* _REQUIRED ACTION_
When the line with "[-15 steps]" turns up below, begin repeating exactly, and carry on through the line with "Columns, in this"; no pictures go into the copy.

........

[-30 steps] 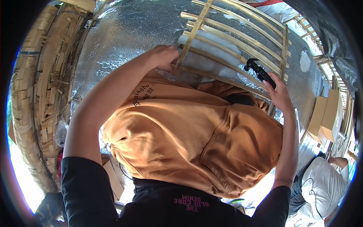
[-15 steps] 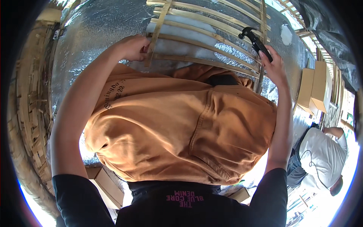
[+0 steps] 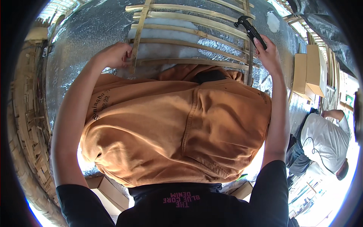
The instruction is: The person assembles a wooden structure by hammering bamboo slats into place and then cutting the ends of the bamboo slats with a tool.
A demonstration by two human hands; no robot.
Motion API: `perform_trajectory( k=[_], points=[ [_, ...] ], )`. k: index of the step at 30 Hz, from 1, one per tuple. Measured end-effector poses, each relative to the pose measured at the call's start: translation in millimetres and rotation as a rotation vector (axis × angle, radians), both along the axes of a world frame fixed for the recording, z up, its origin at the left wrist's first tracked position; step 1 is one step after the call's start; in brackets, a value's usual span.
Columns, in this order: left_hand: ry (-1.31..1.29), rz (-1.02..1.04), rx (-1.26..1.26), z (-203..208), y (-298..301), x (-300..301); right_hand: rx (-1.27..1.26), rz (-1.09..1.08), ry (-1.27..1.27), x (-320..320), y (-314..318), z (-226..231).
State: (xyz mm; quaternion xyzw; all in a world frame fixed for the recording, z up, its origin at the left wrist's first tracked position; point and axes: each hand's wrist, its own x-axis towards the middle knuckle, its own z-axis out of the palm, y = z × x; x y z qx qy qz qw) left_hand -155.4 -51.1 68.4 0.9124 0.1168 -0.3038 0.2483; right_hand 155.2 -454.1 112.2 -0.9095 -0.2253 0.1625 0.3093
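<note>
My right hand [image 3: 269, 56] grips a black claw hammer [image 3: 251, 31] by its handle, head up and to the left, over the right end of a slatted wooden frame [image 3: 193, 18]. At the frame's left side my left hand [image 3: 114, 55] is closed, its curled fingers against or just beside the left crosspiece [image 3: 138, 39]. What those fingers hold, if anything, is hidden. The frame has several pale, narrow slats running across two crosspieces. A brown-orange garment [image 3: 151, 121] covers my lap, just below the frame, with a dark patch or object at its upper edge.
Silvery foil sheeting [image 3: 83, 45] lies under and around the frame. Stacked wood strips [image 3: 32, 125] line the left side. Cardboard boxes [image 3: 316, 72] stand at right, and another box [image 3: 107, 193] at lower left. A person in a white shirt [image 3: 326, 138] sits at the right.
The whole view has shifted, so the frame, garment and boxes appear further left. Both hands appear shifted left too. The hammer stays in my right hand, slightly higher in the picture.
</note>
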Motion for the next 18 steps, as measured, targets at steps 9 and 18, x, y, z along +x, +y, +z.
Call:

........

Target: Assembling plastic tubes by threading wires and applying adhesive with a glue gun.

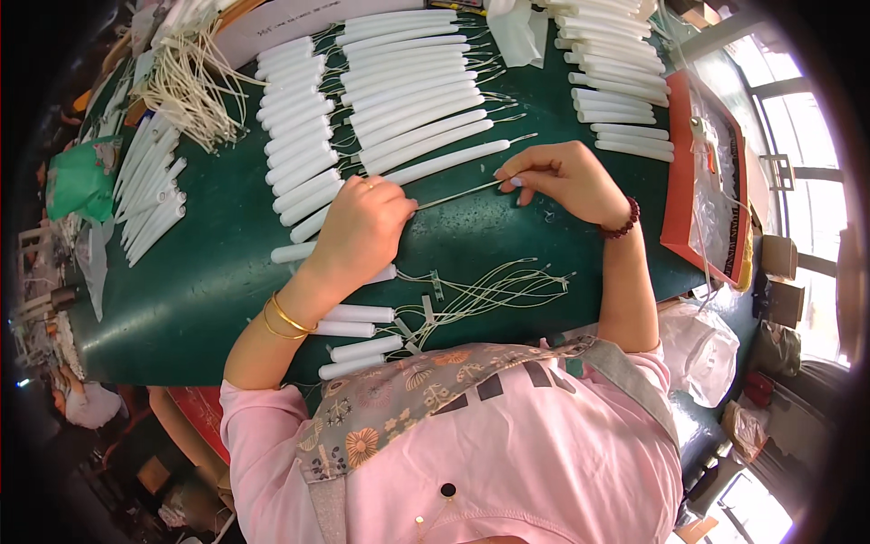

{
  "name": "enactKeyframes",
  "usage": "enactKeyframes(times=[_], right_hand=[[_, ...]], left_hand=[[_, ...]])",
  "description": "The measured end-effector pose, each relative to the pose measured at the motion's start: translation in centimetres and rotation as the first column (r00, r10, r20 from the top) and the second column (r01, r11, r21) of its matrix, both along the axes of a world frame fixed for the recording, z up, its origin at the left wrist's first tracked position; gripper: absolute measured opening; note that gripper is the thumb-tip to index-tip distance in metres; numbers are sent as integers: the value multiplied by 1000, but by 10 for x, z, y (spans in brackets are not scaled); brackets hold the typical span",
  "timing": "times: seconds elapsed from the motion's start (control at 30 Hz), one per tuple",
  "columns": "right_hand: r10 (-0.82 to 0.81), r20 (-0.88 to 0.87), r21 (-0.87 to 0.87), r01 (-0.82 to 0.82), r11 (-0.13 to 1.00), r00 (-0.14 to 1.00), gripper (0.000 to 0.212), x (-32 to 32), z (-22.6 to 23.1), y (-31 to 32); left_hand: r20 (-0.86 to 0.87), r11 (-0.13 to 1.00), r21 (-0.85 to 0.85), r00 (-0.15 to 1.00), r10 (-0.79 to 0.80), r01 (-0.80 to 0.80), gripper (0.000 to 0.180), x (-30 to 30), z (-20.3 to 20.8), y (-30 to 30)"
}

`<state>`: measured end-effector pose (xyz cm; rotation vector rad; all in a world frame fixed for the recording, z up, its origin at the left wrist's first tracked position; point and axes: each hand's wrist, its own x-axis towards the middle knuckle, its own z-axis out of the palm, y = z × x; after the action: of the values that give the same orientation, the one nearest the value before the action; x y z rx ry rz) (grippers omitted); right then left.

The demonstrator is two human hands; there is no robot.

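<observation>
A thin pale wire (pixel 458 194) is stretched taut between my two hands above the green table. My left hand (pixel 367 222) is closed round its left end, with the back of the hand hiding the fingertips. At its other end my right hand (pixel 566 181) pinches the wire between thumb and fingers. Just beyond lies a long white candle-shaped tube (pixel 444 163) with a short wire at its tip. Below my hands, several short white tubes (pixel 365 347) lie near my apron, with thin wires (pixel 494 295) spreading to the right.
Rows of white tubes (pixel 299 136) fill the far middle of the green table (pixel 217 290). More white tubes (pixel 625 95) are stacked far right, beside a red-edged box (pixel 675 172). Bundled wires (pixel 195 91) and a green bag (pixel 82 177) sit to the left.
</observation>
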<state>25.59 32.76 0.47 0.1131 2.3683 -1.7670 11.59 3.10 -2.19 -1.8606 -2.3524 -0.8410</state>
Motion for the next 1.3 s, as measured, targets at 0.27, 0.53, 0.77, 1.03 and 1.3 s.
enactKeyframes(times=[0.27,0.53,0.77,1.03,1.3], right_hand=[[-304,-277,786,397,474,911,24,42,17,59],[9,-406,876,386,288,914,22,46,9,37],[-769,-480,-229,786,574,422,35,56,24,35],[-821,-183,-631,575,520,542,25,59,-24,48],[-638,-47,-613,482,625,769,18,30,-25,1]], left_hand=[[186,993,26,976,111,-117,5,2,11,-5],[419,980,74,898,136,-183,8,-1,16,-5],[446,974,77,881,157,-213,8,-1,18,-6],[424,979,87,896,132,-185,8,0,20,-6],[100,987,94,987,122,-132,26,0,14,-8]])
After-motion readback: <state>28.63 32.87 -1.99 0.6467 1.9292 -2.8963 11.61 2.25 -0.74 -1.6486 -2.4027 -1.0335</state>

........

* _WRITTEN ANSWER_
[-15 steps] 
[+0 steps] 
The instruction is: The person assembles a wooden structure by hammering bamboo slats into place and then cutting the ends of the bamboo slats with a tool.
A demonstration by two human hands; no robot.
Motion API: `perform_trajectory( k=[_], points=[ [_, ...] ], )`. k: index of the step at 30 Hz, from 1, one per tuple. Measured end-effector poses, each relative to the pose measured at the call's start: translation in millimetres and rotation as a rotation vector (axis × angle, radians), both along the axes of a world frame fixed for the recording, z up, its origin at the left wrist's first tracked position; step 1 is one step after the call's start; in brackets, a value's usual span.
Columns, in this order: left_hand: ry (-1.31..1.29), rz (-1.02..1.04), rx (-1.26..1.26), z (-203..208), y (-298..301), x (-300..301); right_hand: rx (-1.27..1.26), rz (-1.09..1.08), ry (-1.27..1.27), x (-320..320), y (-314..318), z (-226..231).

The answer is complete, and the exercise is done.